Море Дирака (Парнов, Емцев) - страница 49

Мильч замолкает. Когда он поднимает голову — это уже двойник.

— Но пусть сначала, — негромко говорит он, — пусть сначала я немного попользуюсь. Совсем немного. Ну хоть капельку. Мама, не смотри на меня так. Я тоже все помню. Всю твою жизнь помню. Твою красоту помню, мама. Ты же была красивая. Но что ты видела? Что? Чтобы дать мне образование, ты работала, работала, работала… Фуфайка — вот твое вечернее платье, сапоги и калоши — вот твои туфли-«гвоздики». Война. После войны… сама знаешь, что тут говорить! Ты хочешь сделать меня человеком, и я этого хочу. Я работаю и учусь, учусь, учусь… Три года еще учиться. А ты все стареешь, и время идет. А когда я свой долг тебе выплачу? Чем я выплачу тебе свой долг? Сейчас у меня девяносто, после института будет сто двадцать, этим, что ли, я обеспечу тебя? А ты все стареешь, и ночная смена, и ревматизм, и нет твоей красоты. Будто ты не жила вовсе, мама!

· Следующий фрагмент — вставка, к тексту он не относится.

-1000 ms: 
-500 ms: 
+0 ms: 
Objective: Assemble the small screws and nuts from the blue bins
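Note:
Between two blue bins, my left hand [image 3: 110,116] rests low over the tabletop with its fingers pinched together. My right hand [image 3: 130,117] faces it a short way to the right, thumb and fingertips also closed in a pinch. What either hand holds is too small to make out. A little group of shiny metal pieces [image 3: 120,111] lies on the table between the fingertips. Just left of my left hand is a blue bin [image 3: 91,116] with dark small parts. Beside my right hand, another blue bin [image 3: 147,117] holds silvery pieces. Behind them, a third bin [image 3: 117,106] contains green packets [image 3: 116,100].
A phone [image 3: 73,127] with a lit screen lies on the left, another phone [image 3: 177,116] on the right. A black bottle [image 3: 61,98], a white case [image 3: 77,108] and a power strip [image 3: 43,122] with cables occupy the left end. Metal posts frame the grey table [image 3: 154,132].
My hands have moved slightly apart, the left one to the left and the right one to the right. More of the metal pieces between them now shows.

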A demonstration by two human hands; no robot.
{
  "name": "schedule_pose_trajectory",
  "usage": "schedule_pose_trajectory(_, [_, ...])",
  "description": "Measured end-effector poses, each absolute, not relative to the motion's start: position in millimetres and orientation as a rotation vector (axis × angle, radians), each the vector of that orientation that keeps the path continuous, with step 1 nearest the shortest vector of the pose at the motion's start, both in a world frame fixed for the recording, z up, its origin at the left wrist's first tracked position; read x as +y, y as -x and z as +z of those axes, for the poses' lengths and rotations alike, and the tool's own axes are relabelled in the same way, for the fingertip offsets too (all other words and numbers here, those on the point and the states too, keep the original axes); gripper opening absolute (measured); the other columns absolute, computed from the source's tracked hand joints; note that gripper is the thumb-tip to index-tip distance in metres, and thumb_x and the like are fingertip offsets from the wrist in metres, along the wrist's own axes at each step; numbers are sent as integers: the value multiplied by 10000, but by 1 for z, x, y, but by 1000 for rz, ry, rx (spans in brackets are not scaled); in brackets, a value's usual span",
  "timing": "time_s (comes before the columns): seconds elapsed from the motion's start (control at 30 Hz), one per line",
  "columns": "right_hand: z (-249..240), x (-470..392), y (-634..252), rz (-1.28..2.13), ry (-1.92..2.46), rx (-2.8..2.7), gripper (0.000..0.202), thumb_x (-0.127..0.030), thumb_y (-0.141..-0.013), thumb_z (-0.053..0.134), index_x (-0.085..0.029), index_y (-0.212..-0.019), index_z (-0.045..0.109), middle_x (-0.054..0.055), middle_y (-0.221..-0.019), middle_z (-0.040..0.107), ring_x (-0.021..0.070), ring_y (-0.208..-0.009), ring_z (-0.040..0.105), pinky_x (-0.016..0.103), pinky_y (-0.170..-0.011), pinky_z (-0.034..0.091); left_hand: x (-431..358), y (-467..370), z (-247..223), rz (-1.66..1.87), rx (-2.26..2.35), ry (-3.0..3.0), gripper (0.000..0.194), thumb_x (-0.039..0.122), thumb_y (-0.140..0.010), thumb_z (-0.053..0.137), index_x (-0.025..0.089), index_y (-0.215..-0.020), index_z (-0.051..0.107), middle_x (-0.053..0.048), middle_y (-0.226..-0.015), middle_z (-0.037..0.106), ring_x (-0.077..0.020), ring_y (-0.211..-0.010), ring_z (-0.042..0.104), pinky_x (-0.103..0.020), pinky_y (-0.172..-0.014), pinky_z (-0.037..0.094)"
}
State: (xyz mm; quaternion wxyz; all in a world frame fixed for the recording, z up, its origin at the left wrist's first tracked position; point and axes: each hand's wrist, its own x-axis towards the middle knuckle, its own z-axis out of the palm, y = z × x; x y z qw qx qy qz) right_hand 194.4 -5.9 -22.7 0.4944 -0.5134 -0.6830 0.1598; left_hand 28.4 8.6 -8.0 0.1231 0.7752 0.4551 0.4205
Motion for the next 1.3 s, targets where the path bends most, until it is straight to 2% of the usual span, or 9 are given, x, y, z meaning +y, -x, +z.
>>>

Возбуждение трясет Мильча. Расхаживая по комнате, он останавливается перед окном и протягивает руку туда, где снег и уже почти нет людей, а только машины, тяжелые и сонные.

— Я все им отдам! — кричит он. — Все! Но это же бездна. В ней любое богатство как иголка в стоге сена. Исчезнет — и нет его. А для меня, для нас это счастье. В конце концов я не о себе думаю! Кроме этого перстня, часов да мебели, у меня ничего нет. Я думаю о тебе, о Юрке, который живет на одну стипендию, о твоей тете Нате… Мама, понимаешь, я не могу ждать! Не могу ждать! Не могу!..

Мать пристально смотрит на сына. Она, наверное, почувствовала присутствие того второго, но не поняла, откуда и кто он.

— Это хорошо, что ты такой заботливый, но лучше бы без этого мне свои дни доживать. А что жизнь моя трудная, так она у миллионов наших женщин трудная. Но, заметь, честная. Такую мы выбрали. А красивой да бесчестной мы сами не захотели. Понял?

— Одно тебе скажу, мама, — устало говорит Роберт, — я не вор.

Он снова лег на тахту и отвернулся к стенке. Мать ушла. Но все же разговор растревожил его. Он вспомнил, что должен звонить Патлач, и решил уйти, не дожидаясь этого звонка.

Когда он выходил из дому, раздался телефонный звонок. Он хотел было не брать трубку и незаметно проскочить на улицу, но в этот миг на кухне задвигалась мать, и он подумал, что ей будет тяжело и неприятно разговаривать с кем-нибудь из его новых приятелей. Она может сказать все, что думает, тому же Патлачу… Он снял трубку. Хрипловатый голос в трубке заторопился, выплевывая слова. Это и впрямь был Патлач.

— Я ухожу, — сказал Мильч.

— Слушай, есть серьезный разговор. Причаливай к десяти на «корабль».